WORK TO COMPLETE:
The answer is to be an exact copy of the lines below running from the line with "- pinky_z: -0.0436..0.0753" down to the line with "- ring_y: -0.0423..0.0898", both ends included, and nothing more.

DATA SEGMENT:
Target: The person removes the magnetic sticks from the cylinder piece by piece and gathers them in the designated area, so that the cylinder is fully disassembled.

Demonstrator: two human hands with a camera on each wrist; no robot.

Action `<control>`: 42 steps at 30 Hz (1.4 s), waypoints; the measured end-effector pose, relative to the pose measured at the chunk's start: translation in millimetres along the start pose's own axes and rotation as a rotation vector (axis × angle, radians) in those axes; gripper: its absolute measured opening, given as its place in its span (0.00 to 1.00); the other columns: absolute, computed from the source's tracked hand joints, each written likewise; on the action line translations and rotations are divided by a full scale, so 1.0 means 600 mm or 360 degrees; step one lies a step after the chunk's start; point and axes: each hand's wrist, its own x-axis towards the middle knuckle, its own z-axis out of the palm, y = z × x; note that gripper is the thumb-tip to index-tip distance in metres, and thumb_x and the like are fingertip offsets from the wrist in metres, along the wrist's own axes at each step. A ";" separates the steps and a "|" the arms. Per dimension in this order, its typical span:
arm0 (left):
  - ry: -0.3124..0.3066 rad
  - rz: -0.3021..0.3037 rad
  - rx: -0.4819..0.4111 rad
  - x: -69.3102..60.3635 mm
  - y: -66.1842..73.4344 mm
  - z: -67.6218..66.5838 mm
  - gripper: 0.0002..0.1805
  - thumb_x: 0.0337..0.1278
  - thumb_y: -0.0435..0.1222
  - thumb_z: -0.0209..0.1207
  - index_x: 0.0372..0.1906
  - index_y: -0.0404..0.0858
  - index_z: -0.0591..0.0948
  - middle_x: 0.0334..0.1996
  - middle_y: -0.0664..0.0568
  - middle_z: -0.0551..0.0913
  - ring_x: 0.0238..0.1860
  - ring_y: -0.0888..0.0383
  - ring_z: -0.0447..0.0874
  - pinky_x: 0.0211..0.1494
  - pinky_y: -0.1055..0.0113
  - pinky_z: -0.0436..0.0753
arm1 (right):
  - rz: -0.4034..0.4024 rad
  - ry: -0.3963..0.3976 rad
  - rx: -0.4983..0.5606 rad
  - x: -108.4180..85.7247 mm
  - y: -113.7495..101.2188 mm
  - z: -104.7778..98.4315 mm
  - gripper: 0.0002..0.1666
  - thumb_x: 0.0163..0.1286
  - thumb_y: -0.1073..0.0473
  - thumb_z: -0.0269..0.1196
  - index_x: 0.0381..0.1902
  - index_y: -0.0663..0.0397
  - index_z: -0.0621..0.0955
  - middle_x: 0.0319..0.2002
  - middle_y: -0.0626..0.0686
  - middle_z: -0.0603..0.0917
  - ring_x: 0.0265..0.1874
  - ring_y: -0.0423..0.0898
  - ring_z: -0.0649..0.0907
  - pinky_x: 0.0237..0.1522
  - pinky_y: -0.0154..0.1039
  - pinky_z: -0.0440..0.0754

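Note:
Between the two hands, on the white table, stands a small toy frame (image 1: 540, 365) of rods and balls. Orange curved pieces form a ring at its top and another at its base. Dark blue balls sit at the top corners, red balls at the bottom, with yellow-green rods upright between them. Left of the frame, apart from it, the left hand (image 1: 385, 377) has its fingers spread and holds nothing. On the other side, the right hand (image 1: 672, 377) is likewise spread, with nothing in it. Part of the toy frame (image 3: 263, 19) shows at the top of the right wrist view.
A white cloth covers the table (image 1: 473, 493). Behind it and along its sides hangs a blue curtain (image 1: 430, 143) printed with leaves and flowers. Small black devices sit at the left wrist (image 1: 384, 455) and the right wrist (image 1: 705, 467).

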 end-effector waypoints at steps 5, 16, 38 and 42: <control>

SOLUTION:
  - pinky_z: -0.0436..0.0753
arm1 (right):
  - rz: -0.4034..0.4024 rad
  - ry: -0.3963..0.3976 rad
  - rx: -0.4983..0.5606 rad
  - x: -108.4180..85.7247 mm
  - y: -113.7495..101.2188 mm
  - z: -104.7778..98.4315 mm
  - gripper: 0.0002..0.1666
  - thumb_x: 0.0163..0.1286
  - thumb_y: -0.1073..0.0473
  - thumb_z: -0.0269..0.1196
  - index_x: 0.0381..0.1902
  - index_y: -0.0663..0.0397
  - index_z: -0.0621..0.0955
  - middle_x: 0.0319..0.2002
  - middle_y: -0.0626..0.0686
  - middle_z: -0.0603..0.0917
  - ring_x: 0.0265..0.1874
  - ring_y: -0.0423..0.0898

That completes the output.